WORK ITEM
Of the lines below, write out exactly those from the line with "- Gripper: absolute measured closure" through the line with "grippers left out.", both included, and skip the rest.

[Saved entries]
-.-.-

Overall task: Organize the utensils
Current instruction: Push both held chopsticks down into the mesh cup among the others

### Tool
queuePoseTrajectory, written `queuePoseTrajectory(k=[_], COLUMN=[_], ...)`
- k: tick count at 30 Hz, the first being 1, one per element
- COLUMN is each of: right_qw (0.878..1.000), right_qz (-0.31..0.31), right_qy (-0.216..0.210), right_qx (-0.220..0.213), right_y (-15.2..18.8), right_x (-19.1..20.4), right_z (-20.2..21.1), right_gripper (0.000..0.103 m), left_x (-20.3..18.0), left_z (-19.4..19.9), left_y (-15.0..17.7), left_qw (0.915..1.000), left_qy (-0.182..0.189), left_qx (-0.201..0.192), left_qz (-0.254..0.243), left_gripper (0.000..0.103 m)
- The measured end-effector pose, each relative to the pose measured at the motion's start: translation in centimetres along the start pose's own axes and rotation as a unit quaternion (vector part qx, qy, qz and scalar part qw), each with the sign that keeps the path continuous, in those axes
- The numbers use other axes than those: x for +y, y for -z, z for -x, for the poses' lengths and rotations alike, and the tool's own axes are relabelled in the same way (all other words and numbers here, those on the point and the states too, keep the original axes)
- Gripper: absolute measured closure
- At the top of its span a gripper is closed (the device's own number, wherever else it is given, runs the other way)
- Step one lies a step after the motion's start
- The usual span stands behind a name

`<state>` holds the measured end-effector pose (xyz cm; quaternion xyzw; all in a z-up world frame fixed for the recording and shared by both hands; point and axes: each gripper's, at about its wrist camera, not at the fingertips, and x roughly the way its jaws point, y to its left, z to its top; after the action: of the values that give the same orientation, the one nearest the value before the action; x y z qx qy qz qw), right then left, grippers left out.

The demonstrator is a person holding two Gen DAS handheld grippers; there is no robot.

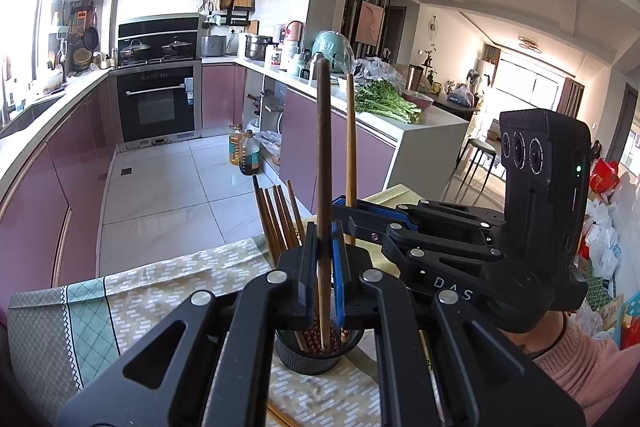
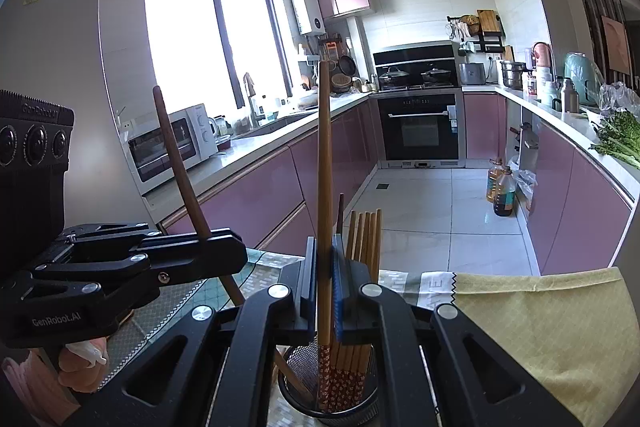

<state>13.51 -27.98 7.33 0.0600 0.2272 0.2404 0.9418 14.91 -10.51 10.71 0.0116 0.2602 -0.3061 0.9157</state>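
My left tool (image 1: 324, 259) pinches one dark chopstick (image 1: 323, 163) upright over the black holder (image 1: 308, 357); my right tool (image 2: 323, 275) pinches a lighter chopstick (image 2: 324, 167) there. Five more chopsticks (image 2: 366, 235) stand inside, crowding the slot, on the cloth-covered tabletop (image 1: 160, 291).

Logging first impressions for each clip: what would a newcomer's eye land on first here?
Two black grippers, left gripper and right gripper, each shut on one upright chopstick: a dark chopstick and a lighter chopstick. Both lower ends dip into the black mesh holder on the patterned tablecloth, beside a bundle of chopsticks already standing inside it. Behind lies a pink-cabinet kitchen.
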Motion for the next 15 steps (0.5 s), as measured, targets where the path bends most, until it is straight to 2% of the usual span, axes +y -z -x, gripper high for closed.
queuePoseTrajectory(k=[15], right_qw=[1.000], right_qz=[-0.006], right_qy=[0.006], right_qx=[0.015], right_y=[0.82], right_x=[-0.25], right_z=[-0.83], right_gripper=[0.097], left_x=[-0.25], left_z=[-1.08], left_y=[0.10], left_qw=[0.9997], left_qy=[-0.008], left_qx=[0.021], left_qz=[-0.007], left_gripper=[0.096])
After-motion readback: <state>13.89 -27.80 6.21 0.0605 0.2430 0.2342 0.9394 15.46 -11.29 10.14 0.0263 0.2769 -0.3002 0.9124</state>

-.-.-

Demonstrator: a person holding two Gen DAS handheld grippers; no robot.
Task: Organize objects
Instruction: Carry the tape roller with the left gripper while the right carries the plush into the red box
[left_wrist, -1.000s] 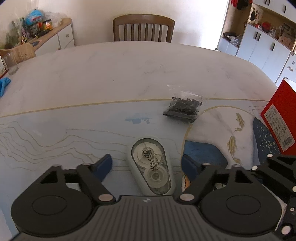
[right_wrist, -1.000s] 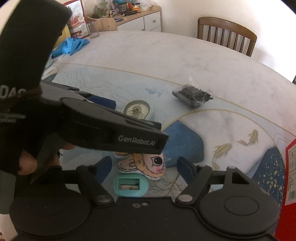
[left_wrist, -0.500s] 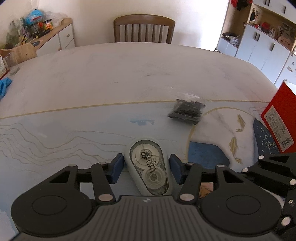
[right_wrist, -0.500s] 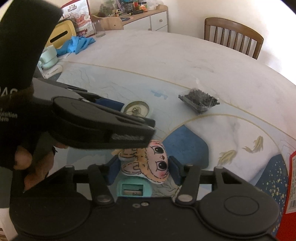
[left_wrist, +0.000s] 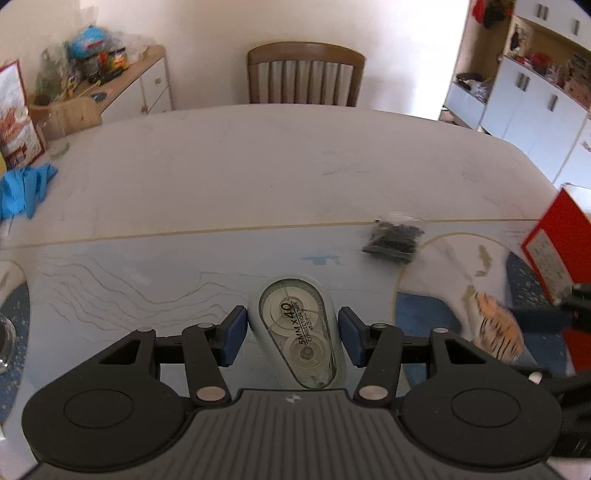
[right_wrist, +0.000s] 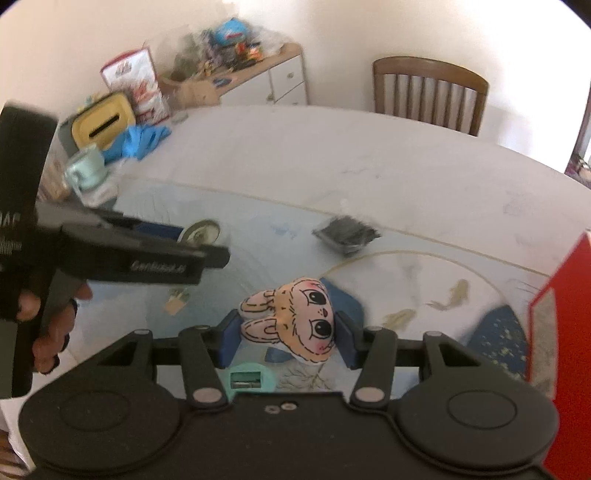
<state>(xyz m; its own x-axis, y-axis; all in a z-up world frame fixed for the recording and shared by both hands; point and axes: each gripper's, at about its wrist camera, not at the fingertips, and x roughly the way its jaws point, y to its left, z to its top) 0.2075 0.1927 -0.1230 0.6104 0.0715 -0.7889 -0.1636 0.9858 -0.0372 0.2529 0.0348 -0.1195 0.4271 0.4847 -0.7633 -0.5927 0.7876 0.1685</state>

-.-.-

TASK RESULT
- Gripper: absolute measured closure
- At the top of its span a gripper is closed (the device's own number, wherever else it is given, runs the other way)
- Step one lies a step after the motion's start
- The usual span stands behind a name

`<state>` holds the measured end-effector pose (xyz cm; quaternion xyzw; all in a z-up world frame fixed for the recording and shared by both hands; point and axes: each gripper's, at about its wrist camera, not at the fingertips, and x roughly the way its jaws point, y to its left, z to its top; after the action: of the values that give the same orientation, the one nearest the value before the action; x y z qx qy qz qw), right then left, grippers left out.

The work on this exercise has been finished.